→ What to do: In the copy, include every entry exactly but none of the pictures.

Data excerpts
--

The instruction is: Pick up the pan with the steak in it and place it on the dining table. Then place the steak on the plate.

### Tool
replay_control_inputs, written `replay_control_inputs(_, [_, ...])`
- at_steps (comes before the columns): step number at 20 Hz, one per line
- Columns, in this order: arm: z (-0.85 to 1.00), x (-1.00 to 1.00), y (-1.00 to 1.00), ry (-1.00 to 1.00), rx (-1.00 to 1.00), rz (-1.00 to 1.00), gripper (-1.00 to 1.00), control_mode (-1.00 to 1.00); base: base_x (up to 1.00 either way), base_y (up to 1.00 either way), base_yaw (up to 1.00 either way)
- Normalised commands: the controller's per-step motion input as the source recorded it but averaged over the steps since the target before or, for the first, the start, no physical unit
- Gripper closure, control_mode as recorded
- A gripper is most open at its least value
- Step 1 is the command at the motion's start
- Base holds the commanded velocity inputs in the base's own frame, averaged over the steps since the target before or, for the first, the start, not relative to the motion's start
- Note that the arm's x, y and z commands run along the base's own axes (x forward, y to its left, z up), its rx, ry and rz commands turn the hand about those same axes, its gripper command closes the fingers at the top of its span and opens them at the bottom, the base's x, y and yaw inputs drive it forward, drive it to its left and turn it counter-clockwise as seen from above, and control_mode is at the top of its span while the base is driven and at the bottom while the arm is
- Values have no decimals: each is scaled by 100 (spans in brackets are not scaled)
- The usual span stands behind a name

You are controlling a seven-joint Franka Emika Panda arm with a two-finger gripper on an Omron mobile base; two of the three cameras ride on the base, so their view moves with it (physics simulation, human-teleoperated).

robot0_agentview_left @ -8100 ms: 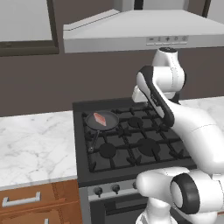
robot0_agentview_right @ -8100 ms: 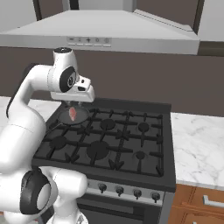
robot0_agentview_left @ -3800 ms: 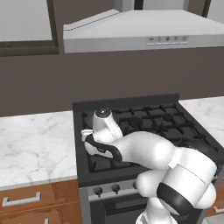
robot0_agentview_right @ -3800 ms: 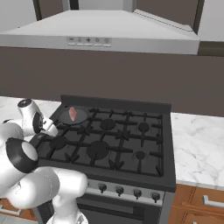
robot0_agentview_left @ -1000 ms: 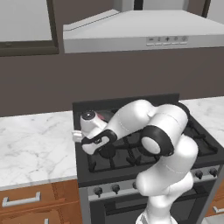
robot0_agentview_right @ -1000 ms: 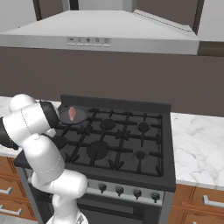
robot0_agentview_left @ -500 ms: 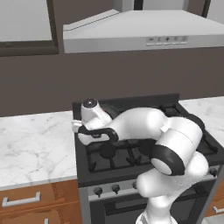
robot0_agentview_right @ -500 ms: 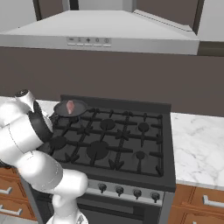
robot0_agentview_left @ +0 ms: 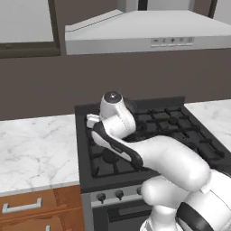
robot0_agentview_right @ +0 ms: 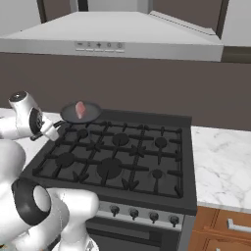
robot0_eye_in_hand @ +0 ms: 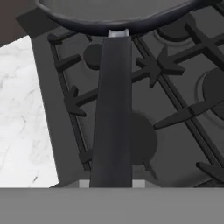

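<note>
End effector sits at the left edge of the stove, clamped narrow on the long black handle of the pan. In the hand view the handle runs straight out from between the fingertips to the pan's dark rim. In the right base view the pan reaches out beyond the end effector and looks raised above the grates over the far left burner; contact with the grate cannot be confirmed. Steak lies inside the pan, pinkish-red, near its middle, ahead of the end effector. Below the handle: black grates and a round burner cap. To the left of the end effector in the hand view, white marble counter meets the stove edge. In the left base view the white arm bends low across the stove's left side, covering the pan. Grey hood hangs above the stove.
</note>
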Motion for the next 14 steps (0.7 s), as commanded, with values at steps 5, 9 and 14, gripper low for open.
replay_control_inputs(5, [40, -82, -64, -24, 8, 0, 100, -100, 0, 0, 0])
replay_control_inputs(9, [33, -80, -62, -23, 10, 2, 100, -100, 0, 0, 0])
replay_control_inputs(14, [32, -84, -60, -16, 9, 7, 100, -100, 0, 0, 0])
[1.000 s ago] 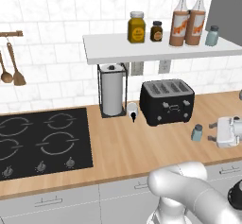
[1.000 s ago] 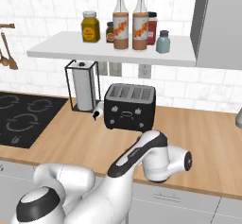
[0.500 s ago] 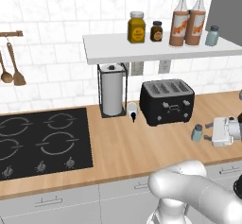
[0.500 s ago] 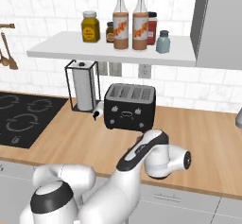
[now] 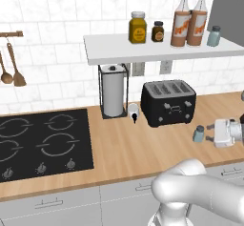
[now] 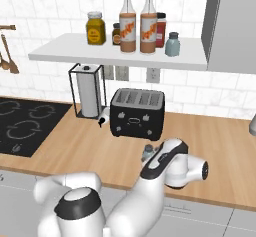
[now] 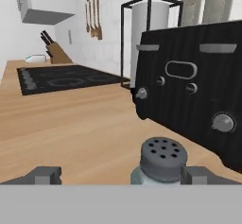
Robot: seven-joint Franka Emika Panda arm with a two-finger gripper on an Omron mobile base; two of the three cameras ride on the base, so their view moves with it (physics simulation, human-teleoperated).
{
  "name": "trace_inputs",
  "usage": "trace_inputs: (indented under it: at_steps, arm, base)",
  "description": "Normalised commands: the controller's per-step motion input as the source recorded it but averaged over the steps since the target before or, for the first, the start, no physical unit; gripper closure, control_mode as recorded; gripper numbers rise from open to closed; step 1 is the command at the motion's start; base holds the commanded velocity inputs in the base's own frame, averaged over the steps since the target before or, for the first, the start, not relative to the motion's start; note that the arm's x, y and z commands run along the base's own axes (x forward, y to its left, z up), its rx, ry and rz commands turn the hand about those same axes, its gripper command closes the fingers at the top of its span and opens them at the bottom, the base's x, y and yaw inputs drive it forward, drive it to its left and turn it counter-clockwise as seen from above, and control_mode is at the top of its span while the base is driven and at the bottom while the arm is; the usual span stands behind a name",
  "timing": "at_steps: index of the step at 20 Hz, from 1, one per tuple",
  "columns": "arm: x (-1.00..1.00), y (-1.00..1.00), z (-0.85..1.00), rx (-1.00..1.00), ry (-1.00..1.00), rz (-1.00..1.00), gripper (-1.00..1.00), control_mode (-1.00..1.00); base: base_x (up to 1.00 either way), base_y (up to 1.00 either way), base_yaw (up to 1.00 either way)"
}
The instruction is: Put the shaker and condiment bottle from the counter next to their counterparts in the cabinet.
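Flanking base views; low counter-level hand view

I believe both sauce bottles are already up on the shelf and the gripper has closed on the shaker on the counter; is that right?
Not quite: the gripper is open, its fingertips standing apart on either side of the shaker, as the hand view shows. The rest holds: both sauce bottles stand on the shelf, and this shaker is on the counter.
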Motion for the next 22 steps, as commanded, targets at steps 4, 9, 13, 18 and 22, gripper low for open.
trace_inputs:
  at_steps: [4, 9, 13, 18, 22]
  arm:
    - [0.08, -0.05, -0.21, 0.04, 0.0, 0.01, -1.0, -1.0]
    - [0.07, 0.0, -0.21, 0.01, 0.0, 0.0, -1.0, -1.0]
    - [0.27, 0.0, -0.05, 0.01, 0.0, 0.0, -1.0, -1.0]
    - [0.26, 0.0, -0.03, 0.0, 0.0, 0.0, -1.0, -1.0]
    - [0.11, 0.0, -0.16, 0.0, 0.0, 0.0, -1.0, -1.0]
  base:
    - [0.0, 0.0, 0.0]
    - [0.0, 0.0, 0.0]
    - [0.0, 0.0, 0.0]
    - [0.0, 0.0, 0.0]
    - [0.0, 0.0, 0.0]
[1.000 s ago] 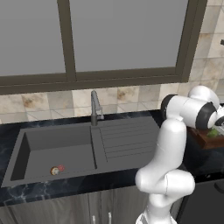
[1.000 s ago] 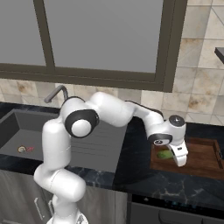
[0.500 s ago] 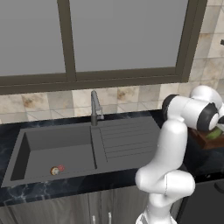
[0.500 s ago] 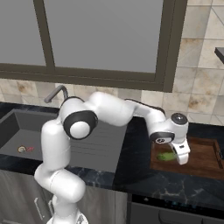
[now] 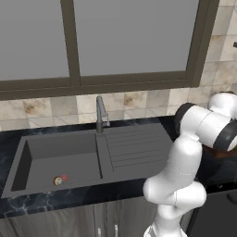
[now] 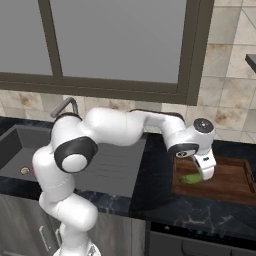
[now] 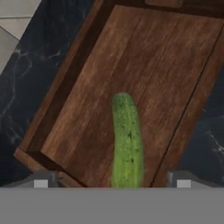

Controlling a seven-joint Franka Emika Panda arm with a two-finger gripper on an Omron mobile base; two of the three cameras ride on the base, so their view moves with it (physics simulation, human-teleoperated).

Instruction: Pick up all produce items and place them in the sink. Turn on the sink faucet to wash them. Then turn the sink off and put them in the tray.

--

→ Written answer:
The instruction is: Pick up the pan with the steak in it and place it on the dining table. Then place the steak on the plate.

### Tool
replay_control_inputs, written `replay_control_inputs(_, [_, ...])`
- at_steps (comes before the columns): step number at 20 Hz, one per line
- Columns, in this order: arm: z (-0.85 to 1.00), x (-1.00 to 1.00), y (-1.00 to 1.00), ry (-1.00 to 1.00), rx (-1.00 to 1.00), rz (-1.00 to 1.00), gripper (-1.00 to 1.00), control_mode (-1.00 to 1.00); base: base_x (up to 1.00 either way), base_y (up to 1.00 either way), base_yaw (up to 1.00 either way)
- Normalised commands: the controller's per-step motion input as the source recorded it but averaged over the steps since the target before or, for the first, the start, no physical unit
- Gripper closure, control_mode as recorded
- A gripper is most open at its least value
- Step 1 is the command at the motion's start
- Base holds the commanded velocity inputs in the base's own frame, averaged over the steps since the target before or, for the first, the start, not relative to the motion's start
- Note that the arm's x, y and z commands run along the base's own axes (x forward, y to its left, z up), its rx, ry and rz commands turn the hand about those same axes, its gripper command closes the fingers at the top of its span and opens them at the bottom, the base's x, y and yaw inputs drive it forward, drive it to its left and turn it counter-clockwise as seen from above, and control_mode is at the top of its span while the base is driven and at the bottom while the arm is
- Values have no decimals: each is scaled by 100 (spans in brackets are not scaled)
- The usual span stands behind a name

You are controlling a seven-joint Franka Emika Panda arm with a two-finger gripper on an Omron mobile base; two of the three cameras ride on the base, so their view moves with it (physics simulation, human-teleoperated).

robot0_agentview_left @ -8100 ms: 
robot0_agentview_right @ -8100 ms: 
robot0_agentview_left @ -3800 ms: 
robot0_agentview_right @ -3800 ms: 
robot0_agentview_left @ -1000 ms: 
robot0_agentview_right @ -1000 ms: 
robot0_agentview_left @ -500 ms: 
robot0_agentview_right @ -500 ms: 
robot0_agentview_left @ +0 ms: 
robot0_agentview_right @ +0 ms: 
robot0_eye_in_hand @ +0 ms: 

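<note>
End effector sits at the left edge of the stove, clamped narrow on the long black handle of the pan. In the hand view the handle runs straight out from between the fingertips to the pan's dark rim. In the right base view the pan reaches out beyond the end effector and looks raised above the grates over the far left burner; contact with the grate cannot be confirmed. Steak lies inside the pan, pinkish-red, near its middle, ahead of the end effector. Below the handle: black grates and a round burner cap. To the left of the end effector in the hand view, white marble counter meets the stove edge. In the left base view the white arm bends low across the stove's left side, covering the pan. Grey hood hangs above the stove.
</note>
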Motion for the next 14 steps (0.7 s), as commanded, with values at steps 5, 9 and 14, gripper low for open.
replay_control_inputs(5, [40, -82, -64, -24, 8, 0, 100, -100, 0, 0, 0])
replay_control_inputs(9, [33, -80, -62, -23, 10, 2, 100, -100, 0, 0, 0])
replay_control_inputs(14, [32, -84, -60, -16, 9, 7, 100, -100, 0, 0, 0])
[1.000 s ago] 
[1.000 s ago] 
[0.500 s ago] 
[0.500 s ago] 
[now] 
[now] 
[now] 
Robot: seven-joint Franka Emika Panda arm with a two-finger gripper on an Omron mobile base; two of the three cameras ride on the base, so their view moves with it (physics simulation, human-teleoperated).
{
  "name": "trace_inputs",
  "usage": "trace_inputs: (indented under it: at_steps, arm, base)",
  "description": "Normalised commands: the controller's per-step motion input as the source recorded it but averaged over the steps since the target before or, for the first, the start, no physical unit; gripper closure, control_mode as recorded; gripper numbers rise from open to closed; step 1 is the command at the motion's start; base holds the commanded velocity inputs in the base's own frame, averaged over the steps since the target before or, for the first, the start, not relative to the motion's start; note that the arm's x, y and z commands run along the base's own axes (x forward, y to its left, z up), its rx, ry and rz commands turn the hand about those same axes, its gripper command closes the fingers at the top of its span and opens them at the bottom, the base's x, y and yaw inputs drive it forward, drive it to its left and turn it counter-clockwise as seen from above, and control_mode is at the top of its span while the base is driven and at the bottom while the arm is; the usual span stands behind a name",
  "timing": "at_steps: index of the step at 20 Hz, from 1, one per tuple",
  "columns": "arm: x (-1.00..1.00), y (-1.00..1.00), z (-0.85..1.00), rx (-1.00..1.00), ry (-1.00..1.00), rz (-1.00..1.00), gripper (-1.00..1.00), control_mode (-1.00..1.00); base: base_x (up to 1.00 either way), base_y (up to 1.00 either way), base_yaw (up to 1.00 either way)"
}
The instruction is: Put the shaker and condiment bottle from the counter next to their counterparts in the cabinet.
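Flanking base views; low counter-level hand view

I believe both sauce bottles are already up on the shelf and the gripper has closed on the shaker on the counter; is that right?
Not quite: the gripper is open, its fingertips standing apart on either side of the shaker, as the hand view shows. The rest holds: both sauce bottles stand on the shelf, and this shaker is on the counter.
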Motion for the next 22 steps, as commanded, targets at steps 4, 9, 13, 18 and 22, gripper low for open.
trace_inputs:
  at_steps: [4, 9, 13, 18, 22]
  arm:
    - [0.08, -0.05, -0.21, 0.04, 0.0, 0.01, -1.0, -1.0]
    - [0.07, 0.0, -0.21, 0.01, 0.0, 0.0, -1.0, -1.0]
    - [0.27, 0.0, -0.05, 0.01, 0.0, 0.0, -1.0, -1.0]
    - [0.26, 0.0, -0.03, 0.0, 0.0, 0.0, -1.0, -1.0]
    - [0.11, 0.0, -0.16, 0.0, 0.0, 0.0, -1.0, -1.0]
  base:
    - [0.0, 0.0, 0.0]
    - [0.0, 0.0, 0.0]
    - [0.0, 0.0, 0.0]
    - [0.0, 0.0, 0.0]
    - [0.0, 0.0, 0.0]
[1.000 s ago] 
[1.000 s ago] 
[0.500 s ago] 
[0.500 s ago] 
[now] 
[now] 
[now] 

Controlling a seven-joint Franka Emika Panda arm with a two-finger gripper on an Omron mobile base; two of the three cameras ride on the base, so their view moves with it (physics simulation, human-teleoperated).

Instruction: Pick up all produce items and place them in the sink. Turn on the sink faucet to wash them. Then turn the sink off and put them in the tray.

The output shown is complete.